Les mots de la route, l’édito de Fabrice Grosfilley

Ce mardi, Fabrice Grosfilley évoque dans son édito le drame de Strépy-Bracquenies qui a coûté la vie de 6 personnes.

Un excès de vitesse et 6 vies qui s’en vont. Une inculpation pour homicide involontaire, et beaucoup d’émotion. Ce qui s’est passé ce dimanche matin à Strépy-Bracquegnies est beaucoup plus qu’un banal fait divers. Mais il va falloir trouver les mots justes si on veut pouvoir en débattre et en tirer les leçons. Ce mardi matin, la juge d’instruction en charge du dossier a donc prononcé deux inculpations. Pour le chauffeur de la voiture, qui reste sous mandat d’arrêt, homicide involontaire et coups et blessures involontaires. Pour le passager, qui a été remis en liberté, non-assistance à personne en danger. Cette qualification d’homicide involontaire est importante. Elle signifie que pour la juge d’instruction, on a bien affaire à un accident, et pas à une volonté délibérée de tuer. Pour le coupable, cela veut dire une peine de prison qui peut aller de 3 mois à 5 ans. Si la qualification de meurtre avait été maintenue, la peine aurait pu monter jusqu’à 20 ans. 

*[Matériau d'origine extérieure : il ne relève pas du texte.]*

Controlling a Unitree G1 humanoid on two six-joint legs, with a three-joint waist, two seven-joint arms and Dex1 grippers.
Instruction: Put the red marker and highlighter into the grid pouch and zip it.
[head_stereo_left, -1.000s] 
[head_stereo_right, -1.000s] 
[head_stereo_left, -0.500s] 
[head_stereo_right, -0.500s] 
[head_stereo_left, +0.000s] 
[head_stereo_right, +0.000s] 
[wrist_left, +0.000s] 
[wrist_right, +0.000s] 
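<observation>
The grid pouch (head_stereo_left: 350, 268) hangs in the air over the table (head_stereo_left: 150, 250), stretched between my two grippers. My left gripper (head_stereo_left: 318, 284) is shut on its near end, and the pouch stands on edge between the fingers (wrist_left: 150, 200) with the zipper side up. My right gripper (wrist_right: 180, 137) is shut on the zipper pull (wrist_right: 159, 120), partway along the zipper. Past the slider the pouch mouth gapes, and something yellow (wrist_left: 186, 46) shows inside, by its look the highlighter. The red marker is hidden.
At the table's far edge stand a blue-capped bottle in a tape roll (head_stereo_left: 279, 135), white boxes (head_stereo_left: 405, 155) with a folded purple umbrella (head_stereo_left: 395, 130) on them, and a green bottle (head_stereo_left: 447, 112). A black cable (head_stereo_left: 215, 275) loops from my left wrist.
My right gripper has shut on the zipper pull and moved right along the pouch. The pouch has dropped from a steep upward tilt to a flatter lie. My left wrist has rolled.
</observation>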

Alors évidemment entre 5 et 20 ans, il y a une petite différence. Et depuis ce matin, une partie de l’opinion touchée de près ou choquée par ces événements exprime une réelle incompréhension, parfois de l’amertume, et peut-être même une forme de colère. À la décharge des magistrats, on rappellera que le rôle de la justice est de faire appliquer la loi, pas de l’écrire. Si on trouve que prendre 5 années est une peine insuffisante, c’est avant tout aux députés qu’il faut s’adresser. On peut suggérer au monde politique que le moment est sans doute opportun pour passer à une répression plus sévère des excès de vitesse ou pour concrétiser le permis à points qui était envisagé dans l’accord de gouvernement.

Si ce débat nous emmène bien plus loin qu’un fait divers, c’est justement pour cela. Parce qu’il met en lumière une forme de tolérance sociale pour l’incivilité routière. Le drame de Strépy-Bracquegnies peut nous aider à prendre conscience que tout excès de vitesse est une mise en danger, qui devrait rimer bien plus avec criminalité qu’avec virilité. Et qu’il y a chez beaucoup une certaine indulgence, pour ne pas dire une certaine permissivité, avec ceux qui se vantent d’enfreindre le code de la route. Si Strépy est en Wallonie, la réaction de certains automobilistes de la Région bruxelloise, j’ai bien dit certains, pas tous, lorsqu’on leur parle de zone 30 ou de pistes cyclables, relève du même penchant pour l’agressivité. Parce que oui, on a tous au moins une fois pas vraiment respecté une zone 30, ou un 50 km/h, ou un 120 km/h. Au volant, nous nous préoccupons de notre propre sécurité avant de penser à celle des autres, et que toute limitation a tendance à être considérée comme une entrave à notre liberté.

Trouver les mots justes, c’est donc essentiel. Quelle expression allons-nous employer pour parler de Strépy-Bracquegnies ? Un accident ? Ce terme qui laisse penser que c’était imprévu, voire imprévisible, la faute à pas de chance, et qu’une fois l’accident passé, les choses reprennent leur cours normal ? Un drame de la route ? Qui certes dit l’ampleur de la catastrophe, sans préciser qu’on aurait pu l’éviter et que la cause du drame est le comportement d’un conducteur ? Ou une collision parce que ce terme est plus technique ? Finalement, “homicide” n’est pas un mauvais terme. Parce qu’il nous rappelle qu’avec l’expression sécurité routière, ce n’est pas la route, mais des vies humaines qu’on cherche à protéger.